Inferno Canto 34 - Figure retoriche


Tutte le figure retoriche presenti nel trentaquattresimo canto dell'Inferno (Canto XXXIV) della Divina Commedia di Dante Alighieri.

Qui di seguito trovate tutte le figure retoriche del trentaquattresimo canto dell'Inferno. In questo canto i due poeti si trovano nella quarta zona di Cocito, chiamata la Giudecca, dove sono puniti i traditori dei benefattori. Personaggio di spicco del canto è Lucifero che infierisce con le sue tre bocche ai dannati Giuda, Bruto e Cassio. Infine escono dall'Inferno arrampicandosi su Lucifero. Per una migliore comprensione del testo vi consigliamo di leggere la parafrasi del Canto 34 dell'Inferno.



Le figure retoriche

Regis inferni = perifrasi (v. 1). Cioè: "re dell'Inferno". Per indicare Lucifero.

Come quando una grossa nebbia spira, o quando l’emisperio nostro annotta, par di lungi un molin che ’l vento gira, veder mi parve un tal dificio allotta = similitudine (vv. 4-7). Cioè: "Come quando c'è una nebbia fitta o quando nel nostro emisfero cala la notte, e appare in lontananza un mulino a vento, così allora mi parve di vedere un'enorme costruzione".

Veder mi parve = anastrofe (v. 7). Cioè: "mi parve di vedere".

Trasparien come festuca in vetro = similitudine (v. 12). Cioè: "trasparenti come una pagliuzza nel vetro".

Com’arco, il volto a’ piè rinverte = similitudine (v. 15). Cioè: "come fa l’arco, riversano il viso verso i piedi".

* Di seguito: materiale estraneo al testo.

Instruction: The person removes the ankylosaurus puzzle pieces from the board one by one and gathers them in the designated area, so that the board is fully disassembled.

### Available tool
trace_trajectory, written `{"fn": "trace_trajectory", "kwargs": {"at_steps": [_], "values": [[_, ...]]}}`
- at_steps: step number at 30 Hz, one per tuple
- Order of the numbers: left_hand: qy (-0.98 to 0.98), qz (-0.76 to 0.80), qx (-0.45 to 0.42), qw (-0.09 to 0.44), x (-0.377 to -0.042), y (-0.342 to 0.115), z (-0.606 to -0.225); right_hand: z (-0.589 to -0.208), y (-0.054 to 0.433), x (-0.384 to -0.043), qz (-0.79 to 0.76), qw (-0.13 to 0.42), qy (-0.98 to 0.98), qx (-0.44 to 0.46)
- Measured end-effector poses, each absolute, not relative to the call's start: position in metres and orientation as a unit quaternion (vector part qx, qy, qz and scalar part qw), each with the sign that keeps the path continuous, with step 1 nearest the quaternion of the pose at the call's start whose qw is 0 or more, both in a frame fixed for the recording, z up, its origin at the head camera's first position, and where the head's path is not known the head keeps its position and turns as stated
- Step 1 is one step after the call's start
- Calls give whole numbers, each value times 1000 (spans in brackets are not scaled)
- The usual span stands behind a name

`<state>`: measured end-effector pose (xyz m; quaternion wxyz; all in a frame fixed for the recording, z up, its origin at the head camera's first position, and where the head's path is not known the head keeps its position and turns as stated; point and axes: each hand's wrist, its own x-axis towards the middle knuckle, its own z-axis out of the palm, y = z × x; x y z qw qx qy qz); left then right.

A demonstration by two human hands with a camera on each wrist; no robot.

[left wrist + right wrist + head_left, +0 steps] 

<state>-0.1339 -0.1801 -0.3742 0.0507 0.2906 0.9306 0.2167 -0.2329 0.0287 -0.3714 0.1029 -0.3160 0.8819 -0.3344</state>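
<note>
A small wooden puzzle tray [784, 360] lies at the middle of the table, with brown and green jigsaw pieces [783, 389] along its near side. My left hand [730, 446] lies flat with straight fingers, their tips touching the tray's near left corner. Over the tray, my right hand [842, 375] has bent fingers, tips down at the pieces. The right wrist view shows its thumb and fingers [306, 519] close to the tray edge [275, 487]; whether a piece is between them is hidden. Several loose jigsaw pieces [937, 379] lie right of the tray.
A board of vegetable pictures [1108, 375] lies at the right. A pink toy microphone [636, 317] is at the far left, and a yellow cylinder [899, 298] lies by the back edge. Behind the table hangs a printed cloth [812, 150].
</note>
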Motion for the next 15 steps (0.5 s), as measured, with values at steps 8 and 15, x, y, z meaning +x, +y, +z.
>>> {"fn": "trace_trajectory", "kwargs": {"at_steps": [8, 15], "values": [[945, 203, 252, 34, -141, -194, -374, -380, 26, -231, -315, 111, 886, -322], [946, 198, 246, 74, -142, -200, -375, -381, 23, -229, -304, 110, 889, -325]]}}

Fortezza t’armi = anastrofe (v. 21). Cioè: "ti armi di coraggio".

Io non mori’ e non rimasi vivo = antitesi (v. 25).

A guisa di maciulla = similitudine (v. 56). Cioè: "come una gramola".

E aggrappossi al pel com’om che sale = similitudine (v. 80). Cioè: "e si aggrappò al pelo come uno che sale".

Ansando com’uom lasso = similitudine (v. 83). Cioè: "ansimando come un uomo affaticato".

E vidili le gambe in sù tenere = anastrofe (v. 90). Cioè: "invece vidi che teneva le gambe per aria".

Mal suolo = anastrofe (v. 99). Cioè: "suolo sconnesso".

Lume disagio = anastrofe (v. 99). Cioè: "poca luce".

Che ’l mondo fóra = anastrofe (v. 108). Cioè: "che buca il mondo".

L’uom che nacque e visse sanza pecca = perifrasi (v. 115). Per indicare Gesù, l'uomo che nacque e visse senza peccato.

Come prim’era = anastrofe (v. 120). Cioè: "come era prima".

A l’emisperio nostro = anastrofe (v. 124). Cioè: "nel nostro emisfero".